A Venn diagram is *convex* if the interiors of all
its curves are convex.
Note that the regions of a Venn diagram can alway be made convex,
for example, by taking the Tutte embedding of the diagram.
Grünbaum defines a stronger notion of convexity by insisting
that not only are the curves convex, but also regions and the
complement of the external region; we call this condition
*strong convexity*.

Every monotone Venn diagram is isomorphic to a convex diagram via the following result of Bultena, Grünbaum, and Ruskey [BGR]. A FISC is a family of finitely intersecting simple closed curves in the plane, with the property that the intersection of the interiors of all the curves is not empty.
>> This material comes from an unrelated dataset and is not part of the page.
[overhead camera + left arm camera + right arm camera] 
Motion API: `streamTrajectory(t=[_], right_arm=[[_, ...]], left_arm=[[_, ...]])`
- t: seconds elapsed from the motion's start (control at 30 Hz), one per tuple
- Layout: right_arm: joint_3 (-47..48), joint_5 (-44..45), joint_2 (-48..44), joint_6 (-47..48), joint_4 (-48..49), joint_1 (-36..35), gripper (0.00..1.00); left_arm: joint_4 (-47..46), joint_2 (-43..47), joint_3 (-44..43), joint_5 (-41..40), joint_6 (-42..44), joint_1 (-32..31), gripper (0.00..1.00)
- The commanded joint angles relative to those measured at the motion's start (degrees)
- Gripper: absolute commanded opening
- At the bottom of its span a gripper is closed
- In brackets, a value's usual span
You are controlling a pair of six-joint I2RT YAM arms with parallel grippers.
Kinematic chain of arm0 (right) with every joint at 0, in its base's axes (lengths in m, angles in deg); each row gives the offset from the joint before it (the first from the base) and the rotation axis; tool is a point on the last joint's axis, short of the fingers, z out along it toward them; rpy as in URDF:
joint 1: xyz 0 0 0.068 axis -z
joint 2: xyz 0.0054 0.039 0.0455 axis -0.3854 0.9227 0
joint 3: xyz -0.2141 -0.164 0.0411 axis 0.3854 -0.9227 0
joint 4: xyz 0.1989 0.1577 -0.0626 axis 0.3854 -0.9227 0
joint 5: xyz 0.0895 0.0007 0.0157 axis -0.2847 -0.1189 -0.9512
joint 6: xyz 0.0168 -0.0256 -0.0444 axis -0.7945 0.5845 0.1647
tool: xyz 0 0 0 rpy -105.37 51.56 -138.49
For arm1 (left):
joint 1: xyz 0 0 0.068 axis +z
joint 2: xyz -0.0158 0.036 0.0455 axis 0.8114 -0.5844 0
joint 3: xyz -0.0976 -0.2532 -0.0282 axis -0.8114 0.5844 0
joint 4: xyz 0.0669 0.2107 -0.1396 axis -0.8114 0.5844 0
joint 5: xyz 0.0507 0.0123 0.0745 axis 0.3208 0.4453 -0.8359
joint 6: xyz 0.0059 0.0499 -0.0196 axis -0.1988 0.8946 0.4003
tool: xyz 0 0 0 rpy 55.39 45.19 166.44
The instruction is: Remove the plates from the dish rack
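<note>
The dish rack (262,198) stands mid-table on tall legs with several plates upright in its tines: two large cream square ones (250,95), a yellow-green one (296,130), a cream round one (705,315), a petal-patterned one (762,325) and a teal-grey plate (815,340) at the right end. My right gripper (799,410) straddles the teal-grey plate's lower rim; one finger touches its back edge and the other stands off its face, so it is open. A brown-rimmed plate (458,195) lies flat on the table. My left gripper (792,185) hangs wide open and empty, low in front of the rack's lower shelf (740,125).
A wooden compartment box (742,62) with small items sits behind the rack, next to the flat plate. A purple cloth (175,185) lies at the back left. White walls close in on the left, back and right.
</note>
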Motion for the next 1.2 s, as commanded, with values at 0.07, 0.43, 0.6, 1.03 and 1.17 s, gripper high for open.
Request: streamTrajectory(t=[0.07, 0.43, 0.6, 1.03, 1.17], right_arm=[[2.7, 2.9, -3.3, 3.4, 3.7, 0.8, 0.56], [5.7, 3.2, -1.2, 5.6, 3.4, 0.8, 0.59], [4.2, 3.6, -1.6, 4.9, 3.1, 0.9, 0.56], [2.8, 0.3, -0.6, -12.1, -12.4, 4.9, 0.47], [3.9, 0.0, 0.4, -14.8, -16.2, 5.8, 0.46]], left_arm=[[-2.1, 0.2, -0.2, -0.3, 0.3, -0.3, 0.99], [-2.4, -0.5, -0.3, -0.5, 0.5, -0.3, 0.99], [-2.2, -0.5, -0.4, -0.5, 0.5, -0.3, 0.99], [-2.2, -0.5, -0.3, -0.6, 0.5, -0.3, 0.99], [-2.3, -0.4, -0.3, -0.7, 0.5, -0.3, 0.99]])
Clearly, every Venn diagram is a FISC. A FISC is monotone if its directed dual graph has a unique source and a unique sink; this corresponds with our definition of a monotone Venn diagram.

**Theorem BGR**
A FISC has a convex drawing in the plane if and only if it is
monotone.
The survey article of Hamburger
[Ha98] contains a wealth
of material on geometric aspects of Venn diagrams, particularly
convexity issues.

Let *k*-gon designate any convex polygon with at most *k*
sides.
Define *N*(*k*) to be the maximum number
of curves in a Venn diagram whose curves are *k*-gons.
Grünbaum
[Gr75]
proves that *N*(*k*) is asympotically *lg*(*n*)
via a sqeezing argument, where *lg* denotes the base 2 logarithm.
The upper bound uses a construction very much like Edwards' general
construction, except that the circle is replaced by a square and the
*n*th curve is a 2^{n}-gon.
Also, Grünbaum
[Gr75, pg. 17]
states that "the construction we
used ... is a modification to convex polygons of the method
described in Moor [Mo]."

Define *K*(*n*) to be the smallest *k* for which there
exists a Venn diagram of *K*(*n*) curves, all of which
are *k*-gons.
Grünbaum
[Gr75]
contains a proof of the following theorem.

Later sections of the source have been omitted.